» What is expected:
Lines of the material that include the string "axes" should be returned.

» Data shown:
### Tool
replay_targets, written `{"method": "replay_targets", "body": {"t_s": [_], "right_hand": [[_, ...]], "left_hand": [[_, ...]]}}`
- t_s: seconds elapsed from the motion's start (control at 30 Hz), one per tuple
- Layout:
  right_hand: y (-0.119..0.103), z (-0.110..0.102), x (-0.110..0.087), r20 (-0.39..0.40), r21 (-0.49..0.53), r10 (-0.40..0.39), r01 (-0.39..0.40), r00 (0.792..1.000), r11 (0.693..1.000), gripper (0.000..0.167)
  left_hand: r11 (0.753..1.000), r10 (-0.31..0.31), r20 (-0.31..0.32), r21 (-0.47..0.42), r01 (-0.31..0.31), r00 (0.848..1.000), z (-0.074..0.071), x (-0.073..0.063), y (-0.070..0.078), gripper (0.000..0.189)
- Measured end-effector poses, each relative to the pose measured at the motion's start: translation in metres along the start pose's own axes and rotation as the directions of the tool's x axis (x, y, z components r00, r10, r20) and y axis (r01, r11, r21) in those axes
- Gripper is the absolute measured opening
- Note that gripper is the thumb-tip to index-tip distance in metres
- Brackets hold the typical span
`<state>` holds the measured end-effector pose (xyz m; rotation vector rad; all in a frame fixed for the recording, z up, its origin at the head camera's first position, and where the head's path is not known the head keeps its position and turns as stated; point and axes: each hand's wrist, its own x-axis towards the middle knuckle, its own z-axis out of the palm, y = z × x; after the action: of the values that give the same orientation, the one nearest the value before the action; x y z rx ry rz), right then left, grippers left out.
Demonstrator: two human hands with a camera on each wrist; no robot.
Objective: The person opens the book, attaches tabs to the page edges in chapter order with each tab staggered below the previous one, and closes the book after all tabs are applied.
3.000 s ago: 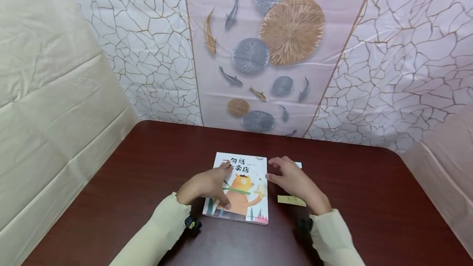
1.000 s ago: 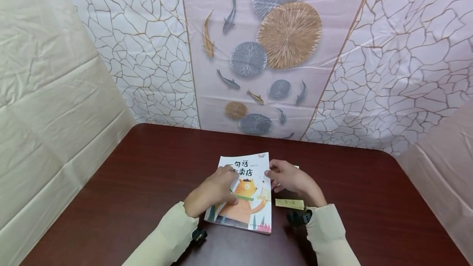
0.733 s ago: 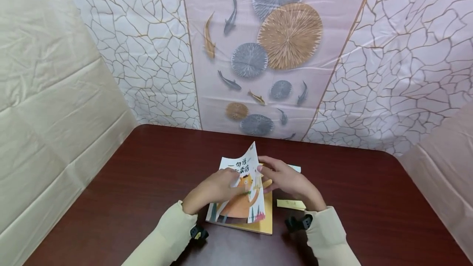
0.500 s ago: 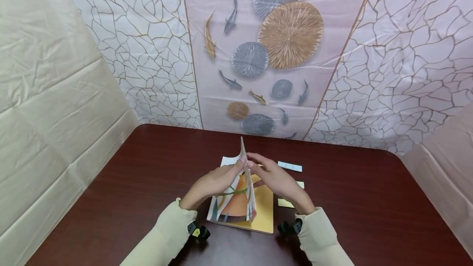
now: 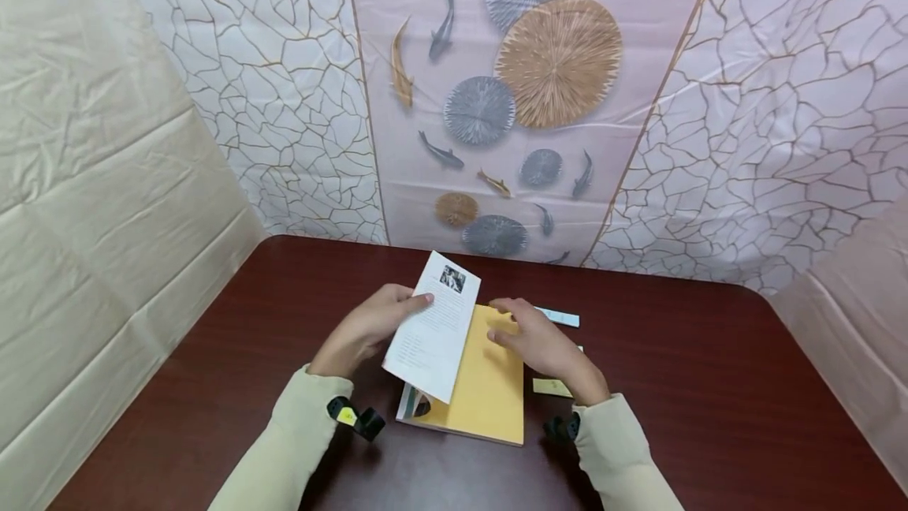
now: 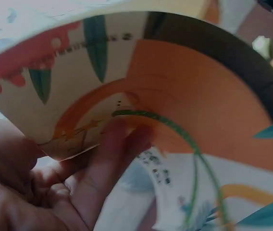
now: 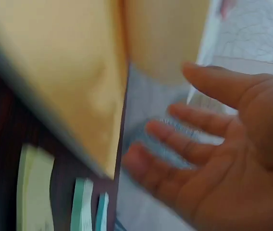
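Observation:
A paperback picture book (image 5: 491,385) lies on the table with its front cover lifted and folded over to the left. My left hand (image 5: 372,326) pinches the raised cover (image 5: 433,330) at its outer edge, thumb on the inner side, which carries a small photo and text. In the left wrist view the cover's outside (image 6: 189,86) bends in a curve, with the fingers behind it. Over the yellow first page, my right hand (image 5: 542,341) hovers with its fingers spread and holds nothing. The right wrist view shows that hand (image 7: 223,139) apart from the yellow page (image 7: 74,72).
Right of the book lie several paper strips: a light blue one (image 5: 560,317) at the back and a yellow one (image 5: 552,387) nearer, with another partly hidden by the right hand. A patterned cloth (image 5: 496,101) hangs behind the dark red table (image 5: 681,369).
The front cover has been lifted from the right and turned leftward, exposing the yellow page. It passed from my right hand to my left, which moved left with it.

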<state>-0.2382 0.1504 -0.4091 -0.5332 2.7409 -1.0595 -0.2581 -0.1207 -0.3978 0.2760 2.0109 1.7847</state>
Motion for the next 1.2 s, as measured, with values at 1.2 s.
{"method": "replay_targets", "body": {"t_s": [1.2], "right_hand": [[0.011, 0.006, -0.004, 0.087, -0.386, 0.246, -0.195, 0.965, 0.902, 0.089]], "left_hand": [[0.705, -0.139, -0.144, 0.68, 0.2, 0.98, -0.124, -0.044, -0.037, 0.039]]}}
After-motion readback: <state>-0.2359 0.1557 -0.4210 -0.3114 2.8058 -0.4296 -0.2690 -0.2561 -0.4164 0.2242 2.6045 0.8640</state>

» Task response:
- Measured end-effector poses, each relative to the pose measured at the motion's start: translation in metres along the start pose's own axes and rotation as the directions of the tool's x axis (x, y, z components r00, r10, r20) and y axis (r01, r11, r21) in those axes
`<state>` holds the measured end-effector pose (xyz m; rotation vector rad; all in a frame fixed for the recording, z up, its origin at the head camera's first position, and where the head's path is not known the head keeps its position and turns as stated; point and axes: each hand's wrist, its own x-axis towards the middle knuckle, its own z-axis out of the palm, y = z × x; after the action: of the values that give the same orientation, the one nearest the value before the action; x y z rx ry rz), right then left, grippers left out.

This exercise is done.